### Problem description
Scan the entries for the word "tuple" and report how many lines contain it, as a number with no other words.

★ ★ ★

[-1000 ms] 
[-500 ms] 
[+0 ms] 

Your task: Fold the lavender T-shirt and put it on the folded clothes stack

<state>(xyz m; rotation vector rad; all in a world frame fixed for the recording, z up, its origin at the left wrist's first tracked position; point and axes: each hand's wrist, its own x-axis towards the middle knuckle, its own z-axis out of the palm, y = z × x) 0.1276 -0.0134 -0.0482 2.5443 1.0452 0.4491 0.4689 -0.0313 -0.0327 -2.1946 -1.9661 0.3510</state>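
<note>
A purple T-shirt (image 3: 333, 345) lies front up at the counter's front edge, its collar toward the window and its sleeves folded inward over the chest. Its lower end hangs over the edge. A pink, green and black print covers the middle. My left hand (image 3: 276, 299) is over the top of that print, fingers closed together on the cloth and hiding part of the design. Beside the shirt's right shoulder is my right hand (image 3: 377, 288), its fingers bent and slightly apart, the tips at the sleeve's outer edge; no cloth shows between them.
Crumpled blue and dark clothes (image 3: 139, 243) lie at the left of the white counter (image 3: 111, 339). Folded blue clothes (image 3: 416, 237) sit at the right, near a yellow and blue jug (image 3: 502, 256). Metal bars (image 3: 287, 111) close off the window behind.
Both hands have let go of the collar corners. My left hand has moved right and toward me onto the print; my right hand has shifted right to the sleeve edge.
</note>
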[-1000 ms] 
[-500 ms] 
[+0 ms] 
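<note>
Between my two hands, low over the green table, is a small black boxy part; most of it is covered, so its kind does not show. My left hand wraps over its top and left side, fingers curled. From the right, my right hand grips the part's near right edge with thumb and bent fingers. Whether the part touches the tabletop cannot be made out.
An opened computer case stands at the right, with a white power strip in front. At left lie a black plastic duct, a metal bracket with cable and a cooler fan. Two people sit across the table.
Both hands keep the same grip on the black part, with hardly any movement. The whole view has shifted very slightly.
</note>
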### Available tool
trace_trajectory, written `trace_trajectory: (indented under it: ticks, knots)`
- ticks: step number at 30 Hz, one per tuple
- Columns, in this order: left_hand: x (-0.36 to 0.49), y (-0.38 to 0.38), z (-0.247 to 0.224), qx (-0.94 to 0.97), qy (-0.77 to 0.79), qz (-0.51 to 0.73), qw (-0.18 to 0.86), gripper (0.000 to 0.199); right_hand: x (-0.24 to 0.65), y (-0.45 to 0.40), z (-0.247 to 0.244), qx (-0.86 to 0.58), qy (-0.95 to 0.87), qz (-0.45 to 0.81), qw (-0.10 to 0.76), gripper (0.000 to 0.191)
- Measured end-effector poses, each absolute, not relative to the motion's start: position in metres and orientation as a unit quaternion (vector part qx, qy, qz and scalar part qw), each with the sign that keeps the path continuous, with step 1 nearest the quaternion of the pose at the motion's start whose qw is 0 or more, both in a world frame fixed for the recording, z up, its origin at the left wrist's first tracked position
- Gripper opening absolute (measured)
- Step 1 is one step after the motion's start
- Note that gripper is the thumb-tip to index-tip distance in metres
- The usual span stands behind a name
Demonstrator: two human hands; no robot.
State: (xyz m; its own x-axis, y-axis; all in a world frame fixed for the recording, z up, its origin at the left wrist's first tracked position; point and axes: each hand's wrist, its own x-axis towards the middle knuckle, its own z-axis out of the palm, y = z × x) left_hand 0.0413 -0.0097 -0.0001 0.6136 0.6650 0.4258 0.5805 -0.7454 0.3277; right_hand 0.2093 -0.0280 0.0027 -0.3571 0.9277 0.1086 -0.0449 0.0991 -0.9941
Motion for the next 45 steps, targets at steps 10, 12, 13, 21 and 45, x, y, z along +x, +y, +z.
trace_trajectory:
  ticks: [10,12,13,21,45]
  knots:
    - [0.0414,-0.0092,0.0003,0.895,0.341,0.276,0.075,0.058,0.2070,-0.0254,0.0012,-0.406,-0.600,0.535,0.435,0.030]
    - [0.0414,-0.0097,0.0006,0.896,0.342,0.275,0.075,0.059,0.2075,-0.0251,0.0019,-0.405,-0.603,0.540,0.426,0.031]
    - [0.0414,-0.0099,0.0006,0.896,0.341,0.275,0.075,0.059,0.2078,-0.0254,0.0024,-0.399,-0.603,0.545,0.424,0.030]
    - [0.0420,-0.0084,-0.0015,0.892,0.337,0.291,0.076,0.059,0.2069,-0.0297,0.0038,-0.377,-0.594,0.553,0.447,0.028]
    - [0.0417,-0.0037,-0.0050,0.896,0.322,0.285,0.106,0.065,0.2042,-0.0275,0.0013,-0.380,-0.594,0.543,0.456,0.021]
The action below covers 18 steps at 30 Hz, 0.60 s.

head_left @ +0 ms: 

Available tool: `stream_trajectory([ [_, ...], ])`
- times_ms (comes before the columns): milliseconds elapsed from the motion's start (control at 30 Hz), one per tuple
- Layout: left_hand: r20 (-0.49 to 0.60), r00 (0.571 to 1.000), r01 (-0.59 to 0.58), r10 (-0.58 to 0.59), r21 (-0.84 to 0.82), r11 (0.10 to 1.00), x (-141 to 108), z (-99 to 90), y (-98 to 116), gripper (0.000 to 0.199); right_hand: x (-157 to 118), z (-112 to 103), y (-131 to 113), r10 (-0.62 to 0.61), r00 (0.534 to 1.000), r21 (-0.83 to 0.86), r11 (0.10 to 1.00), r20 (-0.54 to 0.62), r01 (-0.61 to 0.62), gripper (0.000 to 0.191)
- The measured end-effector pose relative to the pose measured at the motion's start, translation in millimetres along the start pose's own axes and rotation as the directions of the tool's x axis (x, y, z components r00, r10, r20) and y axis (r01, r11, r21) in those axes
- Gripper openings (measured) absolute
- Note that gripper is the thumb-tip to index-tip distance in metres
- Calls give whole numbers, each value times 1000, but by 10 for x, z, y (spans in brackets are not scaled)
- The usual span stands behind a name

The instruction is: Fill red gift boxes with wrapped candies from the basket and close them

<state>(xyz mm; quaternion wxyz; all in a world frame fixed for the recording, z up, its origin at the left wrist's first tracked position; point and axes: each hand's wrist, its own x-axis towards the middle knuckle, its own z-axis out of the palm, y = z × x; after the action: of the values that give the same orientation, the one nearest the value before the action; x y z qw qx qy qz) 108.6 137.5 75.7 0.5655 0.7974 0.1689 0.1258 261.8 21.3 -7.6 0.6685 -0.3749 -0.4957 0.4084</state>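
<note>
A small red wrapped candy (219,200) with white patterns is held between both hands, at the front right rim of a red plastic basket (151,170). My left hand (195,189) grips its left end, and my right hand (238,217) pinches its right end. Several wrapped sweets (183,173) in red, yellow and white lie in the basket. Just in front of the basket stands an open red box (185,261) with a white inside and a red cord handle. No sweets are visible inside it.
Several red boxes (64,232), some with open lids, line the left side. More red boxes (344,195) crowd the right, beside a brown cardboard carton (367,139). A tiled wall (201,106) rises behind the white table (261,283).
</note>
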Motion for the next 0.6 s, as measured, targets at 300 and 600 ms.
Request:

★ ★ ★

### Response below
2